11. Do Not Make Impulse Buys
As much as possible, go with a list and stick to it. When I don't stick to things that I have a plan to use for a specific meal, snack, or recipe, I often end up not using it before it goes bad. Remember that saving is not just about what you spend, but also about what goes to waste. Along the same lines, don't shop while hungry, as this often leads to impulse buys. Studies have also shown that using self checkout registers reduces impulse purchases because we don't have time to look at things while waiting in the checkout line.
12. Check Price Per Unit
Most stores now list the price per unit, per oz, etc., on the shelf label. It used to be that the bigger the package the better the price per unit, but this doesn't always hold true, so make sure you double check.
13. Only Buy Brand When It Matters
For most things, you pay a substantial difference in price to get the brand. A lot of the generics are actually the exact same product made by the same manufacturer, but packaged under a different label.
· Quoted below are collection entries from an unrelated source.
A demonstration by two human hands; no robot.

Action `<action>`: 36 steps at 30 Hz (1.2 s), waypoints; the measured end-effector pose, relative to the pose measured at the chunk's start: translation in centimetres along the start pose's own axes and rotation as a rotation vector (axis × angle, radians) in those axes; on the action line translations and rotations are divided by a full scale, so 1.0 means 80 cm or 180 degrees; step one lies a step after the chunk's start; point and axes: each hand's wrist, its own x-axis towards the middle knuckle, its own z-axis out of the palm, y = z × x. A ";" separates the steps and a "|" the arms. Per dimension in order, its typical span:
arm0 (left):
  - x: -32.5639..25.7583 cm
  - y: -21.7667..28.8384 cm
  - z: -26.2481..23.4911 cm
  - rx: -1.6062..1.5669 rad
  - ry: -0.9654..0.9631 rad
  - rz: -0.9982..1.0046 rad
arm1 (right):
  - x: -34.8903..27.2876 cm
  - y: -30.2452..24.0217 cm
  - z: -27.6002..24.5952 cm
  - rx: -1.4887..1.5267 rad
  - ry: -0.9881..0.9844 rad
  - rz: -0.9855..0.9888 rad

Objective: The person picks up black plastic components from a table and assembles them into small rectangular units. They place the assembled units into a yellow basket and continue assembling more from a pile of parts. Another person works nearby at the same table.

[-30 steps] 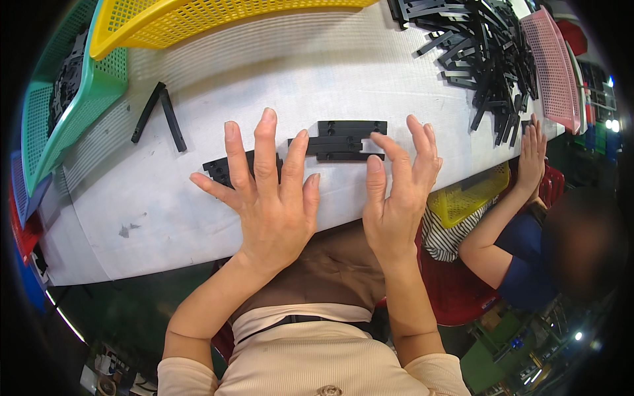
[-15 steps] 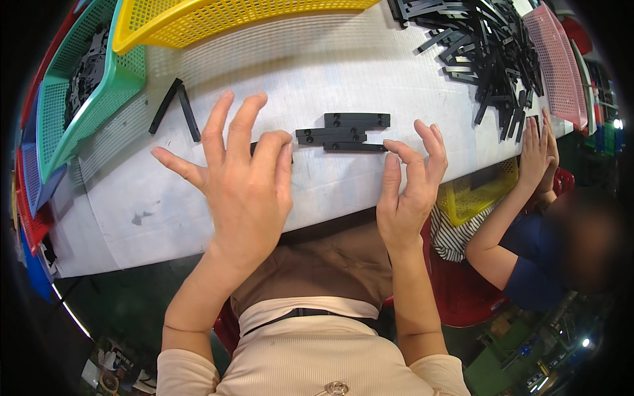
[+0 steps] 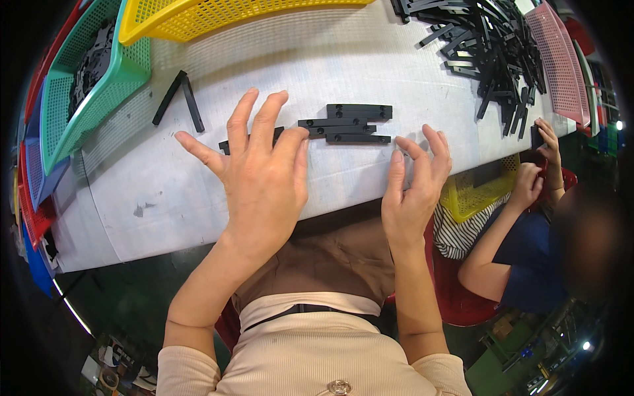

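Several flat black bars with small holes lie close together on the white table, among them an upper bar (image 3: 358, 111) and a lower bar (image 3: 357, 138). My left hand (image 3: 264, 171) hovers left of them with fingers spread, its index finger bent beside the thumb near the group. Under its fingers lies another black bar (image 3: 225, 146), mostly covered. My right hand (image 3: 417, 181) is held just right of the lower bar, thumb and index finger slightly apart, nothing visible between them.
Two black bars (image 3: 192, 104) form an angle at the left. A green basket (image 3: 135, 66) of black parts stands beyond them, a yellow basket (image 3: 218, 23) at the back. Loose black bars (image 3: 489, 59) are heaped back right near a pink basket (image 3: 558, 66). A co-worker (image 3: 515, 244) sits at right.
My left hand has moved a little to the right, showing more of the bar beneath it. My right hand has shifted slightly right. The co-worker's hands have moved apart.
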 end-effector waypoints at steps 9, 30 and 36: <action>-0.003 0.009 0.006 -0.0042 0.0006 0.0109 | -0.002 -0.001 0.002 0.0205 0.0005 -0.0053; 0.005 0.019 0.029 -0.0230 -0.0125 0.0736 | -0.002 -0.001 -0.008 0.0279 0.0106 -0.0260; 0.001 -0.024 -0.022 -0.0200 0.0419 0.0023 | -0.005 0.000 -0.009 0.0238 0.0181 -0.0116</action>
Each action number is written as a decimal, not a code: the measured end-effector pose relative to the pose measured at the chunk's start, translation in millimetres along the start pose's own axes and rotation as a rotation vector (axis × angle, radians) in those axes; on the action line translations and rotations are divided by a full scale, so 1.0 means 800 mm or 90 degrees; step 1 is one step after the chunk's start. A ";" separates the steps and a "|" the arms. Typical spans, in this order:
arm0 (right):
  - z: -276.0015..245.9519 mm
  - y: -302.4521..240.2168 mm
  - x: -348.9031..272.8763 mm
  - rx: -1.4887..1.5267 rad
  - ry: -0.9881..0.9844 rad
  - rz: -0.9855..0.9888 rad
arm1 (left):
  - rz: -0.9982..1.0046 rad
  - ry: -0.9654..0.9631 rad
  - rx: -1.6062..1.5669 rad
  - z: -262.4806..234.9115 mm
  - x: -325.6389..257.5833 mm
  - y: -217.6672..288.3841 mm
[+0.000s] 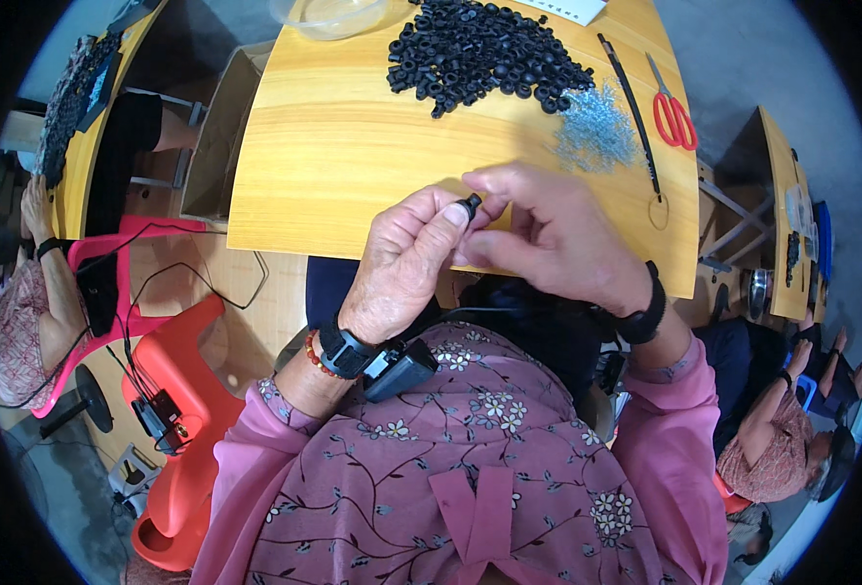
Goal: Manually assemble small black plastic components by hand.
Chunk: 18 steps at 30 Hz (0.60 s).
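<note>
The person's left hand (pixel 406 258) and right hand (pixel 548 239) are meeting just over the near edge of the yellow wooden table (pixel 333 156), fingertips of both pinching narrowly on one small black rubber ring (pixel 469 205). A heap of black rings (pixel 479 49) is lying at the table's far side, with a pile of small silvery parts (pixel 596 132) just beside it. Red-handled scissors (pixel 672 112) are resting near the right edge, a white rectangular label (pixel 572 10) at the far edge, and an open brown cardboard box (pixel 218 132) is standing left of the table.
</note>
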State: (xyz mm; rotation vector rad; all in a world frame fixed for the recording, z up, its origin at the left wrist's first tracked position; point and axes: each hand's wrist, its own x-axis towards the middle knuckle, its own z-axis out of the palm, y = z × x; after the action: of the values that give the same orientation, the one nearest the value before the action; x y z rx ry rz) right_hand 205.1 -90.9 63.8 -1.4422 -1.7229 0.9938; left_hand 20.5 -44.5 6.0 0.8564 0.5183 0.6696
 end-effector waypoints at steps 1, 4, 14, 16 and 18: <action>-0.004 0.004 -0.004 0.063 0.012 0.033 | -0.010 -0.024 0.003 -0.004 -0.001 -0.001; -0.007 0.005 -0.002 0.197 0.033 0.062 | -0.003 -0.036 0.039 -0.003 -0.004 -0.003; -0.003 0.005 0.014 0.236 0.009 0.005 | -0.006 -0.004 0.109 0.000 -0.006 0.000; 0.004 0.002 0.013 0.241 0.028 -0.006 | 0.001 0.000 0.106 0.001 -0.006 0.000; 0.008 0.000 0.011 0.218 0.047 -0.028 | -0.003 0.003 0.111 0.002 -0.007 0.002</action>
State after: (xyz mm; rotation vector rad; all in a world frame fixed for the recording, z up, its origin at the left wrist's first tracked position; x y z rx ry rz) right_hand 197.9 -83.0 60.9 -1.1984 -1.4423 1.1337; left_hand 17.3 -48.9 8.9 1.0172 0.5888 0.6277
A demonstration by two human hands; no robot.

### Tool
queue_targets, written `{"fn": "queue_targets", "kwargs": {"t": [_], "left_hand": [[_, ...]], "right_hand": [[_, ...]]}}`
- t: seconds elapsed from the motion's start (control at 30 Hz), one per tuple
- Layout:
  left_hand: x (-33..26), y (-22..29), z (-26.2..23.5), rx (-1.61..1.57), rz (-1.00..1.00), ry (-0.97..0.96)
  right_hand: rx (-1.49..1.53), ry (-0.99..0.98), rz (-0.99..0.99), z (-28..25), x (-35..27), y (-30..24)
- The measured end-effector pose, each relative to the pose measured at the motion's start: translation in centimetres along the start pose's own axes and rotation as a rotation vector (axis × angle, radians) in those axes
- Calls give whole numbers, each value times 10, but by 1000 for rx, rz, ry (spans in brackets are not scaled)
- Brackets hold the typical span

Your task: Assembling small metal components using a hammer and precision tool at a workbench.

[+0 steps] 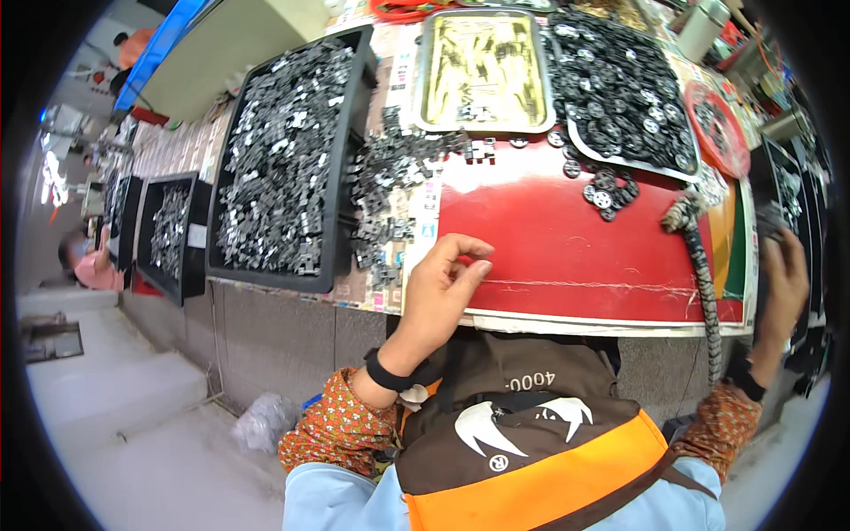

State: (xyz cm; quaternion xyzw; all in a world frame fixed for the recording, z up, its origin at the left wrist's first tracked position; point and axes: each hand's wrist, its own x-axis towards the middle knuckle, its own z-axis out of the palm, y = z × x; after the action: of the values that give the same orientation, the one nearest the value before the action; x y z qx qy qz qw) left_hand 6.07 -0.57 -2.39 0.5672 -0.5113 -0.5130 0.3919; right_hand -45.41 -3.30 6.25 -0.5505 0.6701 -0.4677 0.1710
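Observation:
My left hand (450, 288) hovers over the near left part of a red board (567, 239). Its fingers are bent, with a gap between thumb and forefinger and nothing seen between them. At the far right, past the table's edge, my right hand (784, 288) has its fingers around something dark that I cannot make out, beside dark trays (786, 181). On the board's far side lie several loose black wheel-like discs (604, 196). Small black-and-silver clips (480, 151) sit at the board's far left corner.
A large black bin (329, 252) full of clips stands left, with loose clips (385, 168) beside it. Behind the board are a yellow-bottomed metal tray (482, 66), a heap of black discs (615, 84) and a red round dish (728, 146). A braided cord (702, 274) hangs over the front edge.

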Motion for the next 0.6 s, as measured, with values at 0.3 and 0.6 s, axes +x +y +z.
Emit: {"fn": "queue_targets", "kwargs": {"t": [0.3,0.6], "left_hand": [[1,-13,-64,809,247,432],[17,-2,-57,1038,112,346]], "right_hand": [[-1518,227,-27,-302,104,257],[-432,-248,-395,107,44,-28]]}}
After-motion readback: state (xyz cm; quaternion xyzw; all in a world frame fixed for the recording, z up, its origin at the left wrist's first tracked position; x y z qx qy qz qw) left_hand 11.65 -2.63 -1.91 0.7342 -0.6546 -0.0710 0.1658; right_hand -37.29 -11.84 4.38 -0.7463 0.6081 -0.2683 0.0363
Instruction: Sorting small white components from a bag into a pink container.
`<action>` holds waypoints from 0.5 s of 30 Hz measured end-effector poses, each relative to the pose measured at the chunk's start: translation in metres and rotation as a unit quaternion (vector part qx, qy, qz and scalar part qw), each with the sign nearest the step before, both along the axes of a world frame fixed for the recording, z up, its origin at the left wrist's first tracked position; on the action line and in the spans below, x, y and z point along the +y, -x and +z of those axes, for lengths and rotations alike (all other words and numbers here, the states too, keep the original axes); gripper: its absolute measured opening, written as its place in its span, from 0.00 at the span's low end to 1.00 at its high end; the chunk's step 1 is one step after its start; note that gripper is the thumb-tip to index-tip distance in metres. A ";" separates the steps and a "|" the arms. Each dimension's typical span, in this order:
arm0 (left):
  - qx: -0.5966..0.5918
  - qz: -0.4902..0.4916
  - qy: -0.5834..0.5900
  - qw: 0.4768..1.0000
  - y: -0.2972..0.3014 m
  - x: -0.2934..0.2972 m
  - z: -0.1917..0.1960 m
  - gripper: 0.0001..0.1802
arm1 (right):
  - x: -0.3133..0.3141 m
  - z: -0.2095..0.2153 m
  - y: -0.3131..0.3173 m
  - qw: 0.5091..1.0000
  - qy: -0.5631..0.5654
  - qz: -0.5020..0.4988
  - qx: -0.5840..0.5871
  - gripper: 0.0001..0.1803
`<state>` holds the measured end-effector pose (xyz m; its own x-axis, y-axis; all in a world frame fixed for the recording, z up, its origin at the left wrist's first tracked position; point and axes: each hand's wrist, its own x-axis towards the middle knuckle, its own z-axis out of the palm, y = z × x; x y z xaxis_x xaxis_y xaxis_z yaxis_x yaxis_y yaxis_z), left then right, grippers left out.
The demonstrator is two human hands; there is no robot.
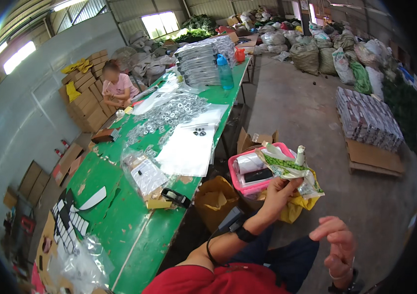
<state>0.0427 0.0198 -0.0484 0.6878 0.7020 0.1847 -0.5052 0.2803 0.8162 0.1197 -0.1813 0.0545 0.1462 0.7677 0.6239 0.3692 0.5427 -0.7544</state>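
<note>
My left hand (276, 197) is closed on the lower edge of a torn plastic food packet (288, 165), white and green with a print of green peas. It holds the packet up over a pink plastic basket (233, 177). Lower and to the right, my right hand (337, 245) hangs in the air with its fingers loosely bent and apart, holding nothing. A yellow bag (294, 208) shows just below the packet. Inside the basket lie a white roll-like bundle (250, 163) and a dark flat item (257, 176).
Left of me runs a long green table (135, 220) bearing a pile of small clear rings (174, 110), white sheets (189, 149), a black tape dispenser (175, 197) and a blue bottle (225, 72). A person (119, 88) sits across it. Stacked bundles (367, 117) stand right.
</note>
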 end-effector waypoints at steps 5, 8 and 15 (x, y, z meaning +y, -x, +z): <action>-0.018 0.008 -0.011 1.000 0.003 -0.006 0.003 0.10 | 0.022 0.036 0.023 0.982 -0.102 0.151 0.056 0.15; -0.001 0.027 -0.033 0.999 0.009 -0.002 0.000 0.09 | 0.027 0.038 0.036 0.972 -0.111 0.179 0.106 0.14; 0.009 0.045 -0.015 0.999 0.011 -0.005 0.004 0.09 | 0.068 0.097 0.161 0.896 -0.260 0.092 0.348 0.07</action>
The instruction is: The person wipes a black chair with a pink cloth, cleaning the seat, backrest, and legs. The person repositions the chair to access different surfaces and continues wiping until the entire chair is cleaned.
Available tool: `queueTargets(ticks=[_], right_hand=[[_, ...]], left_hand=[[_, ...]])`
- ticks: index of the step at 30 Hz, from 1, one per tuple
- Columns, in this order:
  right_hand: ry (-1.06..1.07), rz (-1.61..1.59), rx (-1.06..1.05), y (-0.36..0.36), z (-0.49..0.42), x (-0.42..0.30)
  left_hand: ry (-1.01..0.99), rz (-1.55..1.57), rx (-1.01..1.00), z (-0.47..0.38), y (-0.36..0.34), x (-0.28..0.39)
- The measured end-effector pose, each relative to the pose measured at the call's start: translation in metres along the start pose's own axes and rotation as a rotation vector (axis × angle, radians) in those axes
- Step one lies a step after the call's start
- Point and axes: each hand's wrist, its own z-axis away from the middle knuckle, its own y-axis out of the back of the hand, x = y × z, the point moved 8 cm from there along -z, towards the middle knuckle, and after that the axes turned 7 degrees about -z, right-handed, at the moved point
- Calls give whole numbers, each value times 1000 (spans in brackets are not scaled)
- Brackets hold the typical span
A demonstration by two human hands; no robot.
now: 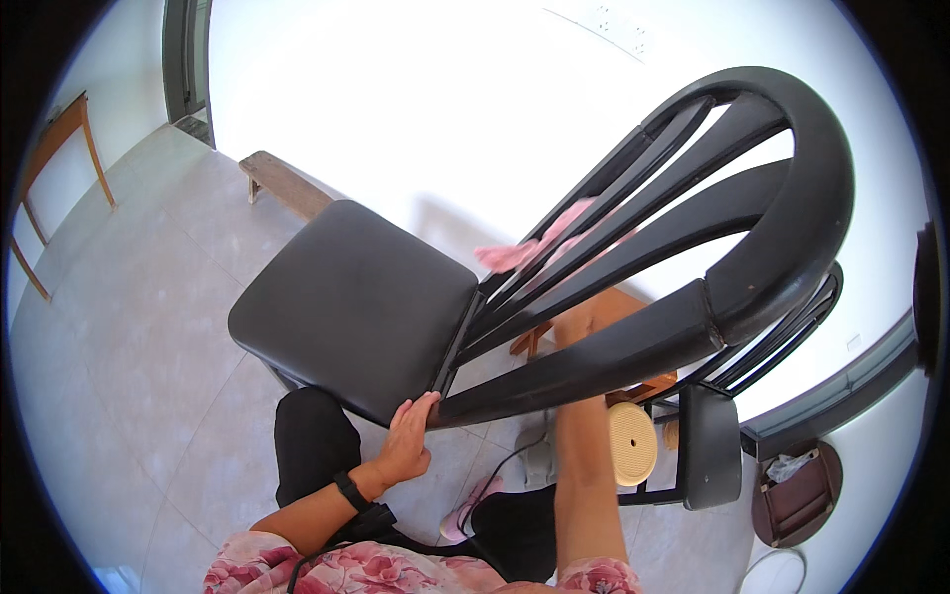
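Note:
A black chair (356,304) with a padded seat and a curved slatted back is tilted before me. My left hand (404,442) grips its frame where the seat meets the near post of the backrest (579,364). My right forearm (590,475) reaches up behind that backrest. At its end a pink cloth (499,258) shows between and beyond the slats, pressed close to them. The cloth and slats mostly hide my right hand, which appears to hold the cloth. Under the seat's near edge is my left knee (315,438).
A wooden bench (286,182) stands along the white wall. To the right are a second black chair (710,445), a cream perforated stool (631,445) and a dark round folded item (798,497) with a plastic bag. A wooden table (56,145) stands far left.

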Motion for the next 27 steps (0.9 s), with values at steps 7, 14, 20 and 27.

14. Weigh Cost Of Convenience
Pre-sliced or chopped fruits and veggies, or pre-cleaned meat can often be more expensive, but sometimes the time savings is worth it. One factor to consider is whether or not you are paying for the un-usable parts to be removed. For example, with watermelon, the price per pound of whole vs sliced vs chopped varies a lot, but the part you get with the cubed is all edible, while the whole or sliced still has you paying for the rind. Similar rules apply with meats that are pre-cleaned or de-boned. Consider if it is worth it for you to pay a bit more for the cleaned meat, or if you can use the full carcass for things like bone broth or soups.
15. Grow Your Own
If you have the place to do so, why not grow a few of your family's favorites? It is a fun activity for kids to get involved with. Some simple things to grow are tomatoes, cucumbers, squash, and berries. Even if you don't have a place for a garden, you could grow your own herbs.